In an era where decisions are increasingly driven by data, businesses need to act on insights in real time. Apache Pulsar and Apache Spark together form a robust foundation for real-time analytics pipelines. While Pulsar excels in scalable messaging and event delivery, Spark enables complex streaming computations at scale.

This post walks through building a real-time analytics pipeline using Apache Pulsar as the message broker and Apache Spark Structured Streaming for processing — providing a scalable, fault-tolerant framework to derive actionable insights instantly.


Why Apache Pulsar and Apache Spark?

Feature Apache Pulsar Apache Spark
Message Delivery High-throughput pub-sub + queuing Native Pulsar integration
Multi-Tenancy & Geo-Rep Built-in Compatible with large-scale ingestion
Event Time Support Yes Yes (with watermarking)
Streaming Computation No Yes (Structured Streaming)
Scalability Horizontal (broker + bookies) Horizontal (executors + drivers)

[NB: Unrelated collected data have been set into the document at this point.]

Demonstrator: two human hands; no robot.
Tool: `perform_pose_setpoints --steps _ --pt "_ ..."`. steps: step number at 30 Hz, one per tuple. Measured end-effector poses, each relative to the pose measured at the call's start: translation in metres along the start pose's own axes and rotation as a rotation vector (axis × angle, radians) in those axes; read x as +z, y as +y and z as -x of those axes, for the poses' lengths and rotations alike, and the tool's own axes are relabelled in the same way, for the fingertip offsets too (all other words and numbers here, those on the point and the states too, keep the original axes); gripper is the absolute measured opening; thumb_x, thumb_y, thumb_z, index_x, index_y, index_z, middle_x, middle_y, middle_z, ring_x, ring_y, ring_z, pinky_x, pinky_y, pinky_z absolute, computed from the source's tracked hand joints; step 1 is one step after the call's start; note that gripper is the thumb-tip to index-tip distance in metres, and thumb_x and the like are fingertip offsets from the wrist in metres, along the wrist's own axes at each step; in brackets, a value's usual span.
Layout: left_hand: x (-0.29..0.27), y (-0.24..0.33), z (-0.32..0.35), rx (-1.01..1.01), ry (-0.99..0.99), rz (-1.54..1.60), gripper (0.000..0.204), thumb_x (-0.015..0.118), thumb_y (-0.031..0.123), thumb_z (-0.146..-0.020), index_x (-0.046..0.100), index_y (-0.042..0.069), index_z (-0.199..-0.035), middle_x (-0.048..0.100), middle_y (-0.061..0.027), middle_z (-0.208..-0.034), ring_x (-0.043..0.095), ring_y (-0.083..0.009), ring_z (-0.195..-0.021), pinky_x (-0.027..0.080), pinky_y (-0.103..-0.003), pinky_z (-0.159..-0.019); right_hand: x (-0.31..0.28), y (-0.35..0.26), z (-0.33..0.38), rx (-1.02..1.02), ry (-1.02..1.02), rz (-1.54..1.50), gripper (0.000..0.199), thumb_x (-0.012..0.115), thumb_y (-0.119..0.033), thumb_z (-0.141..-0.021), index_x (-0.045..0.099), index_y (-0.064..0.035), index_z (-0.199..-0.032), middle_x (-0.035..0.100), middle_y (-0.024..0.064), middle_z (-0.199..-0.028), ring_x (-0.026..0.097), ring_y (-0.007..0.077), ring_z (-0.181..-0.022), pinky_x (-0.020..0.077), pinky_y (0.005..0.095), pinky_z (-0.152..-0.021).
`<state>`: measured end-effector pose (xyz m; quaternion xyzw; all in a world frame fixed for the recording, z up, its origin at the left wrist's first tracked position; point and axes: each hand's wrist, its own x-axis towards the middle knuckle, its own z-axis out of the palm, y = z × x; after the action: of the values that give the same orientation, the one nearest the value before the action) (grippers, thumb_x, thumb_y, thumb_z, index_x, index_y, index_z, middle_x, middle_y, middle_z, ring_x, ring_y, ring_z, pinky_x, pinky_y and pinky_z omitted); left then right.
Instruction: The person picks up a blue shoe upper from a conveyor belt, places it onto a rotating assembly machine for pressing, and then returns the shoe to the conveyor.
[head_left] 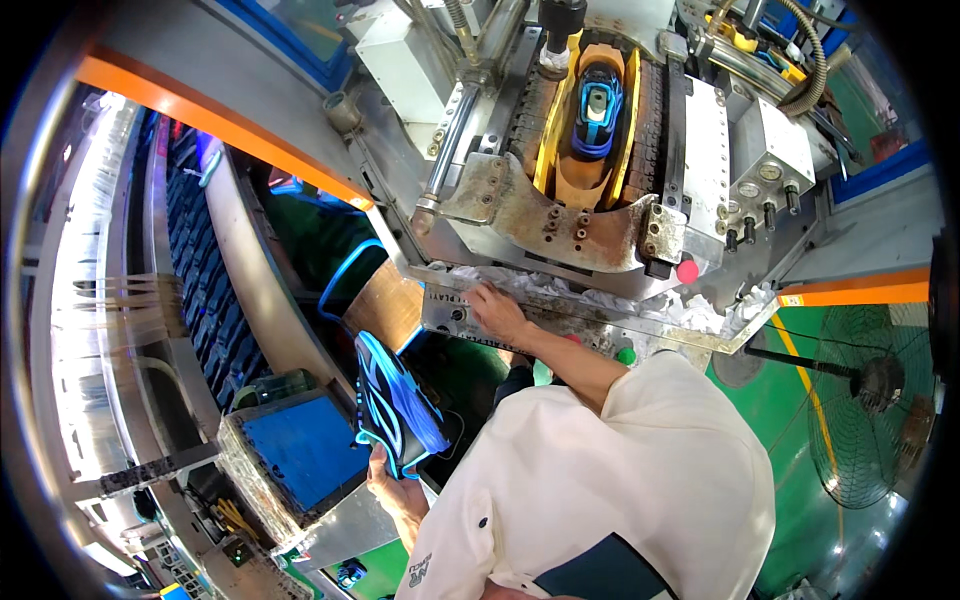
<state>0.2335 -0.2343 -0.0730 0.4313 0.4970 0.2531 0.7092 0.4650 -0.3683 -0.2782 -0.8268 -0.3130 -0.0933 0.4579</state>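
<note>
Two blue shoes (398, 405) (597, 110), two hands (497, 312) (397, 487), one floor fan (868, 400), one red knob (687, 271).

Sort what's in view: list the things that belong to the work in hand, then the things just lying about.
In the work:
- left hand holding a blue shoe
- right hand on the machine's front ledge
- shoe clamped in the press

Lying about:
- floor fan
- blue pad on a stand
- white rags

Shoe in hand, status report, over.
Left hand grips blue-and-black shoe, low beside press. Right hand rests on press ledge. Second shoe sits in mould. Nothing blocking.
</note>
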Motion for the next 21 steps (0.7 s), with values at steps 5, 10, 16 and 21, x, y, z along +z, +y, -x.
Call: perform_pose_setpoints --steps 5,10,16,21 --pt "-0.002 -0.002 -0.004 0.05 0.048 0.037 0.035 0.073 0.022 -0.074 0.063 0.002 -0.102 0.068 -0.0056 -0.092 0.066 -0.0172 -0.079 0.049 -0.029 -0.06 -0.157 -0.039 -0.139 -0.287 0.541 -0.198 0.02 0.065 -0.006 -0.08 0.059 -0.0029 -0.1 0.06 0.0044 -0.085 0.059 0.0167 -0.08 0.0478 0.0312 -0.069" --pt "-0.01 0.002 -0.023 0.015 -0.016 -0.09 0.042 0.073 0.025 -0.079 0.06 0.003 -0.112 0.065 -0.0066 -0.109 0.063 -0.02 -0.093 0.05 -0.035 -0.077 -0.414 -0.018 -0.298 -0.069 0.839 0.341 0.019 0.063 -0.007 -0.082 0.059 -0.002 -0.1 0.062 0.0057 -0.085 0.06 0.0175 -0.08 0.0485 0.0315 -0.069" --pt "0.005 -0.002 -0.028 0.052 0.014 -0.016 0.038 0.073 0.024 -0.076 0.063 0.002 -0.105 0.067 -0.0067 -0.098 0.064 -0.0193 -0.086 0.047 -0.03 -0.063 -0.464 0.0 -0.349 0.102 0.678 0.543 0.019 0.061 -0.008 -0.084 0.06 -0.001 -0.101 0.063 0.0072 -0.086 0.061 0.0184 -0.08 0.0493 0.0319 -0.07" --pt "0.011 -0.002 -0.02 0.07 -0.009 0.01 0.037 0.073 0.023 -0.076 0.063 0.0 -0.103 0.068 -0.0075 -0.093 0.066 -0.0195 -0.079 0.05 -0.031 -0.061 -0.472 -0.004 -0.353 0.106 0.619 0.591 0.019 0.059 -0.01 -0.086 0.061 -0.0002 -0.102 0.064 0.0085 -0.086 0.062 0.0192 -0.08 0.05 0.0322 -0.07"
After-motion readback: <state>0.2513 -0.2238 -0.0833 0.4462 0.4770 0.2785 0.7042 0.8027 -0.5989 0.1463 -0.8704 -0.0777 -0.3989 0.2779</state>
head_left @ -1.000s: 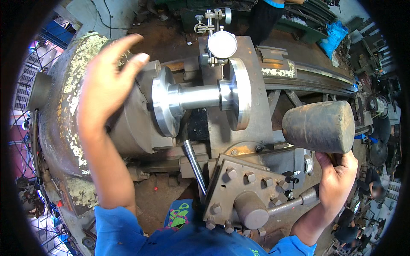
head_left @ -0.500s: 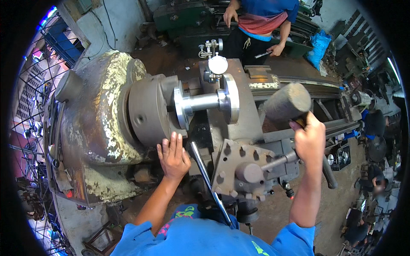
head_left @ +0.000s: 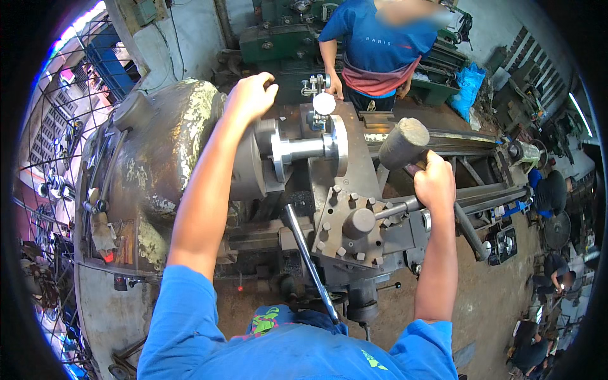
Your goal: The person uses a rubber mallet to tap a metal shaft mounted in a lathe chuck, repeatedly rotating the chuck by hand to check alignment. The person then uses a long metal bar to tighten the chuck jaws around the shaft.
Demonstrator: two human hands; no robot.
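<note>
My left hand (head_left: 251,97) reaches over the far upper side of the lathe chuck (head_left: 246,168), its fingers loosely bent and apart, with nothing visible in them. Whether it touches the chuck is unclear. From the chuck juts a shiny flanged metal workpiece (head_left: 305,149), spool-shaped. A dial indicator (head_left: 323,104) on a jointed holder stands by its right flange. My right hand (head_left: 436,182) is wrapped round the handle of a mallet, whose thick cylindrical head (head_left: 404,144) is raised right of the workpiece. Below it sits the square tool post (head_left: 359,223) with several bolts.
A long steel bar (head_left: 310,263) slants between my body and the tool post. The painted headstock (head_left: 152,152) fills the left; the lathe bed (head_left: 468,147) runs right. Across the machine stands a person in a blue shirt (head_left: 380,44). A blue bag (head_left: 468,88) lies behind.
My left hand has gone from the chuck's near side to its far upper side. The mallet has shifted slightly left with my right hand. The person opposite has moved closer to the indicator.
</note>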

By combining Pulsar and Spark, you get real-time messaging and distributed stream processing with rich SQL-like transformations.


Architecture Overview

[Producers] → [Apache Pulsar] → [Spark Structured Streaming] → [Data Lake / Dashboard]
  • Producers: Emit events (e.g., user clicks, IoT metrics)
  • Pulsar: Buffers and streams events to consumers
  • Spark: Transforms, aggregates, and persists data
  • Sinks: Amazon S3, Delta Lake, Elasticsearch, or BI tools

Step 1: Setting Up Apache Pulsar

Start Pulsar in standalone mode (for local testing):

bin/pulsar standalone

Create a topic:

bin/pulsar-admin topics create persistent://public/default/user-events

Send sample data:

bin/pulsar-client produce persistent://public/default/user-events \
-m '{"user_id": 101, "action": "click", "ts": 1699999999}'

Step 2: Integrate Spark with Pulsar

Spark supports Pulsar as a source via pulsar-spark connector:

Add Maven coordinates:

<dependency>
<groupId>org.apache.pulsar</groupId>
<artifactId>pulsar-spark-connector_2.12</artifactId>
<version>3.0.0</version>
</dependency>

Step 3: Create Spark Structured Streaming Job

Example Scala code:

val spark = SparkSession.builder
.appName("Pulsar-Spark Analytics")
.master("local[*]")
.getOrCreate()

val df = spark.readStream
.format("pulsar")
.option("service.url", "pulsar://localhost:6650")
.option("topic", "persistent://public/default/user-events")
.load()

import spark.implicits._
val parsed = df.selectExpr("CAST(value AS STRING) as json")
.select(from_json($"json", schema_of[Event]).as("data"))
.select("data.*")

val agg = parsed
.withWatermark("ts", "2 minutes")
.groupBy(window($"ts", "1 minute"), $"action")
.count()

agg.writeStream
.outputMode("append")
.format("console")
.start()
.awaitTermination()

This example:

  • Reads from a Pulsar topic
  • Parses JSON event messages
  • Applies watermarking for late data
  • Aggregates by action type and 1-minute windows

Step 4: Sink to External Systems

You can write the output to:

  • S3 / HDFS (via Parquet or Delta Lake)
  • Elasticsearch for real-time dashboards
  • Kafka or another Pulsar topic for chaining jobs

Example (write to file):

agg.writeStream
.outputMode("append")
.format("parquet")
.option("path", "/data/analytics/")
.option("checkpointLocation", "/data/checkpoints/")
.start()

Real-World Use Cases

  • E-Commerce: Analyze user actions for personalization
  • IoT: Aggregate sensor data across devices in real time
  • Finance: Monitor fraud patterns using streaming anomaly detection
  • Telecom: Track usage patterns and latency anomalies live

Monitoring & Fault Tolerance

  • Use Pulsar Manager UI to monitor topic throughput and subscriptions
  • Configure Spark Checkpointing to resume streams after failure
  • Use structured logs and metrics sinks (e.g., Prometheus + Grafana)

Best Practices

  • Use dedicated Pulsar partitions for parallel Spark readers
  • Set processingTime triggers (e.g., every 10s) for predictable latency
  • Design stateless streaming logic when possible
  • Tune executor memory and cores for backpressure handling

Conclusion

Apache Pulsar and Apache Spark form a powerful stack for building real-time analytics pipelines. Pulsar’s distributed messaging guarantees and Spark’s streaming engine allow you to build pipelines that are scalable, fault-tolerant, and production-ready.

Whether you’re analyzing user activity, monitoring IoT devices, or processing transactions — this combo equips you with the tools to derive insights as data arrives.